Linearity tests were also performed using the Agilent 1200 Series ELSD. The standard flow nebuliser was chosen accordingly to the flow rate (1mL/min). Five nebulisers are available for the Agilent 1200 Series ELSD and each nebuliser is optimised to provide the best sensitivity and the best repeatability for a selected flow rate range. For quantification, the best choice was to plot the logarithm of area against the logarithm of injected mass. This provided a linear relationship with a good correlation coefficient, typically close to r2 > 0.99 (Figure 4). As a demonstration, this process was successfully applied to the separation of glucose, fructose, sorbitol and sucrose.

An injected mass range from 1μg to 30μg was chosen, which corresponded to the levels found in the 1/100 or 1/1000 dilutions. Four juices were purchased in a local supermarket (orange, grape, pineapple and apple). These were either pure juices, or juices diluted from concentrates. All juices were filtered using a 0.2μm filter and diluted to 1/100 or 1/1000, depending on the concentration level of carbohydrates. Quantification was performed successfully based on the quantitative data established using the carbohydrate standards. The results expressed in milligram per litre in each juice are given in Table 1.
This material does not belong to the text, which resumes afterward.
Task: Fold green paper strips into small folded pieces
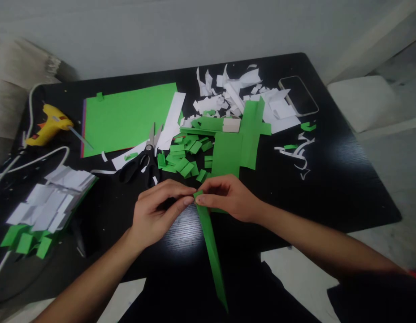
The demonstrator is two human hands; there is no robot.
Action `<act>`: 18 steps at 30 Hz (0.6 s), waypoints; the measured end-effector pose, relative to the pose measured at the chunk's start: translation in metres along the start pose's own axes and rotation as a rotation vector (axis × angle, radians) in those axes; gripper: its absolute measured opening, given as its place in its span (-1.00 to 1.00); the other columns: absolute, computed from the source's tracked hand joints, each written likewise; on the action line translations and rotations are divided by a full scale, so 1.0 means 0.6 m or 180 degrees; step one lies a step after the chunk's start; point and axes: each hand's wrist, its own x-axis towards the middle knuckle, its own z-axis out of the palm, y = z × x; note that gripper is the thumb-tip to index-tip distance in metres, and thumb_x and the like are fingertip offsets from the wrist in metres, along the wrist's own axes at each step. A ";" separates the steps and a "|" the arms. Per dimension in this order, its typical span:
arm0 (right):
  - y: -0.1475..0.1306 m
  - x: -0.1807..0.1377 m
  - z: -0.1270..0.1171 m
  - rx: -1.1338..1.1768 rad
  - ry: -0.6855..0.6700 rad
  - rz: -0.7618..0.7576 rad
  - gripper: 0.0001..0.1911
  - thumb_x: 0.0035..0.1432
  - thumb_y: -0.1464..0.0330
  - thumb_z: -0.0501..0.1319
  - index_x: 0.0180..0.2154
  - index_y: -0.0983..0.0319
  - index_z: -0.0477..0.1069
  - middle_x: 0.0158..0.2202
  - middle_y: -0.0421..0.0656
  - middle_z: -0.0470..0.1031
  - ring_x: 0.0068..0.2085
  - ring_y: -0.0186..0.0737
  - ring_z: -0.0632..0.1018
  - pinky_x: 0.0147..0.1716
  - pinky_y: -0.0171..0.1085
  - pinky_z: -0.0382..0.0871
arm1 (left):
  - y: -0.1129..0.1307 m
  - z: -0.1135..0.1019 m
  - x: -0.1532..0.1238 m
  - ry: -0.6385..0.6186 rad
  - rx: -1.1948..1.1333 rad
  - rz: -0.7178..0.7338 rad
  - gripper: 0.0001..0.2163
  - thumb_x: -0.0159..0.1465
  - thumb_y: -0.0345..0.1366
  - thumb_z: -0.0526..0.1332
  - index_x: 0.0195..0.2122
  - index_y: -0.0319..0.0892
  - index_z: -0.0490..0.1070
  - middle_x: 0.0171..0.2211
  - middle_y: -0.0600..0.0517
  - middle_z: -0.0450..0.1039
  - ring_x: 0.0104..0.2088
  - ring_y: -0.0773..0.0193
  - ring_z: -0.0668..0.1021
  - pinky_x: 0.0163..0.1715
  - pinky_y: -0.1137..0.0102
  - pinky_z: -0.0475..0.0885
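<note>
My left hand (pixel 157 211) and my right hand (pixel 228 195) meet over the near middle of a black table (pixel 329 179). Both pinch the top end of a long green paper strip (pixel 211 246), which hangs down toward me past the table's front edge. The fingertips of both hands are pressed together on the strip's end. Just beyond my hands lies a pile of small green paper pieces (pixel 184 154) and a larger folded green paper (pixel 238 143). Black-handled scissors (pixel 145 159) lie to the left of the pile.
A green sheet (pixel 127 116) lies at the back left beside a yellow glue gun (pixel 49 125) with its white cord. White paper scraps (pixel 235 96) and a phone (pixel 298 96) sit at the back right. White and green pieces (pixel 46 206) are stacked at the left edge.
</note>
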 end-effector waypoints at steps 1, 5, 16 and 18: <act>0.000 0.000 0.000 0.0001 -0.0025 0.0015 -0.72 0.00 0.18 0.54 -0.40 0.24 0.61 -0.51 -0.27 0.51 -0.48 -0.39 0.48 -0.47 -0.38 0.40 | 0.001 0.000 0.001 -0.0021 -0.0006 0.0066 -0.81 0.31 -0.49 0.37 -0.10 -0.10 0.63 -0.25 0.03 0.66 -0.29 0.30 0.65 -0.27 0.40 0.56; 0.001 0.000 -0.001 -0.0057 -0.0074 0.0054 -0.71 0.00 0.17 0.54 -0.39 0.25 0.62 -0.51 -0.25 0.53 -0.48 -0.38 0.49 -0.47 -0.38 0.41 | 0.004 -0.001 0.006 0.0007 0.0029 0.0039 -0.86 0.32 -0.46 0.37 -0.15 -0.11 0.65 -0.29 0.00 0.67 -0.30 0.25 0.66 -0.28 0.36 0.58; 0.004 0.000 -0.003 -0.0096 -0.0135 0.0070 -0.76 0.04 0.22 0.52 -0.38 0.26 0.63 -0.52 -0.26 0.52 -0.48 -0.39 0.48 -0.47 -0.39 0.38 | 0.002 0.003 0.001 -0.0060 -0.0138 -0.0015 -0.84 0.31 -0.53 0.36 -0.17 -0.12 0.61 -0.28 0.05 0.64 -0.31 0.33 0.64 -0.30 0.43 0.55; 0.005 0.000 -0.003 -0.0032 -0.0140 0.0095 -0.78 0.03 0.25 0.54 -0.38 0.26 0.63 -0.51 -0.26 0.53 -0.48 -0.40 0.49 -0.46 -0.40 0.38 | 0.000 0.003 -0.001 -0.0086 -0.0197 -0.0075 -0.84 0.32 -0.53 0.36 -0.16 -0.13 0.60 -0.29 0.06 0.63 -0.31 0.34 0.64 -0.31 0.44 0.55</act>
ELSD offers an opportunity to easily monitor separations of compounds that do not readily absorb UV light, and as a result a variety of classes of materials that are candidates for ELSD detection can be considered. Notably, many low molecular weight polymers can be detected. Triglycerides, phospholipids, sterols and phytosterols can also be monitored.
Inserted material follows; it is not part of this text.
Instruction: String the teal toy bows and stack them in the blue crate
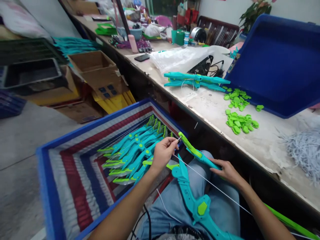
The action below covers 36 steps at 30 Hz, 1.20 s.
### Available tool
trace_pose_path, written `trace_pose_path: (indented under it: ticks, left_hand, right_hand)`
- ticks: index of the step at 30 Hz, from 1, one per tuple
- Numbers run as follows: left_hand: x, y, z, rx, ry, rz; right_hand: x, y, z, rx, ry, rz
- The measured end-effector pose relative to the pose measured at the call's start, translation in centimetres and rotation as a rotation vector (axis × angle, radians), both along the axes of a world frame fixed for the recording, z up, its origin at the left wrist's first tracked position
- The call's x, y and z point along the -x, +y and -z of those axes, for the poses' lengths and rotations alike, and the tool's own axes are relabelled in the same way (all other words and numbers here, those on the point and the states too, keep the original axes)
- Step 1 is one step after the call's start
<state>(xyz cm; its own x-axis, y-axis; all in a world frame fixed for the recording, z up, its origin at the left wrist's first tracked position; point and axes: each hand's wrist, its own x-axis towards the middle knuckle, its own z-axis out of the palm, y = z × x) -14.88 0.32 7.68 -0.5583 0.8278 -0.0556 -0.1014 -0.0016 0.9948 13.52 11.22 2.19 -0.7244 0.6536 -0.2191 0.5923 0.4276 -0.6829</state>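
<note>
My left hand (163,151) pinches the end of a white string (179,137) close to the lime-green tip of a turquoise toy bow limb. My right hand (226,170) grips that limb (207,161) by its turquoise part, thumb and fingers closed around it. A turquoise toy bow (186,188) with a green hexagonal piece at its middle lies across my lap. White string runs from near my left hand down to the right, past my right forearm. How the held limb joins the bow is partly hidden.
At left stands a blue-rimmed crate (41,173) with a striped lining, holding several similar bows (132,146). On the worktable (265,146) are turquoise bow parts (197,80), green plastic pieces (241,123), a blue bin (282,66), a fan (202,66) and a heap of string (305,150).
</note>
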Motion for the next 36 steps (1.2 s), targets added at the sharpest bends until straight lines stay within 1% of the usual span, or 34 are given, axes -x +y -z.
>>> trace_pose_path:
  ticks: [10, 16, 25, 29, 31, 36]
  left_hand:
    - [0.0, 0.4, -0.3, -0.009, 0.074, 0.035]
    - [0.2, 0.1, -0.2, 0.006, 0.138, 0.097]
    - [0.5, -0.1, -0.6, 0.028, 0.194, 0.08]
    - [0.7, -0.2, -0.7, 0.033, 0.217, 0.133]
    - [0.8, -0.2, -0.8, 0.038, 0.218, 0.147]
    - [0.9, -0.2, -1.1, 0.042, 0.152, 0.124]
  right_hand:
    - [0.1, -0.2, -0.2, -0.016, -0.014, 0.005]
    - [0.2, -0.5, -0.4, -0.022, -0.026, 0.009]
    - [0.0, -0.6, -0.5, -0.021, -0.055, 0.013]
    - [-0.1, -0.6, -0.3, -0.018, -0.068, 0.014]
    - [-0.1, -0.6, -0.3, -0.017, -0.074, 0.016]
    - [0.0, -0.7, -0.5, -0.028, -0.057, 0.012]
An original separation method has been developed for the separation of carbohydrates in coarse fruit juice mixtures. It was demonstrated that the use of a rapid filtering process before dilution of the sample and the use of a short reverse phase C8 pre-column were sufficient to protect the column and avoid matrix effects. The Agilent 1200 Series ELSD was used to analyse the carbohydrate mixtures and generate quantitative data. The correlation coefficients of the quantitative plots were excellent, confirming the quantitative capability of evaporative light scattering detection. Combining an optimised separation with the Agilent 1200 Series ELSD provides for acquisition of quantitative data from coarse fruit juice mixtures, without the need for extensive sample pretreatments.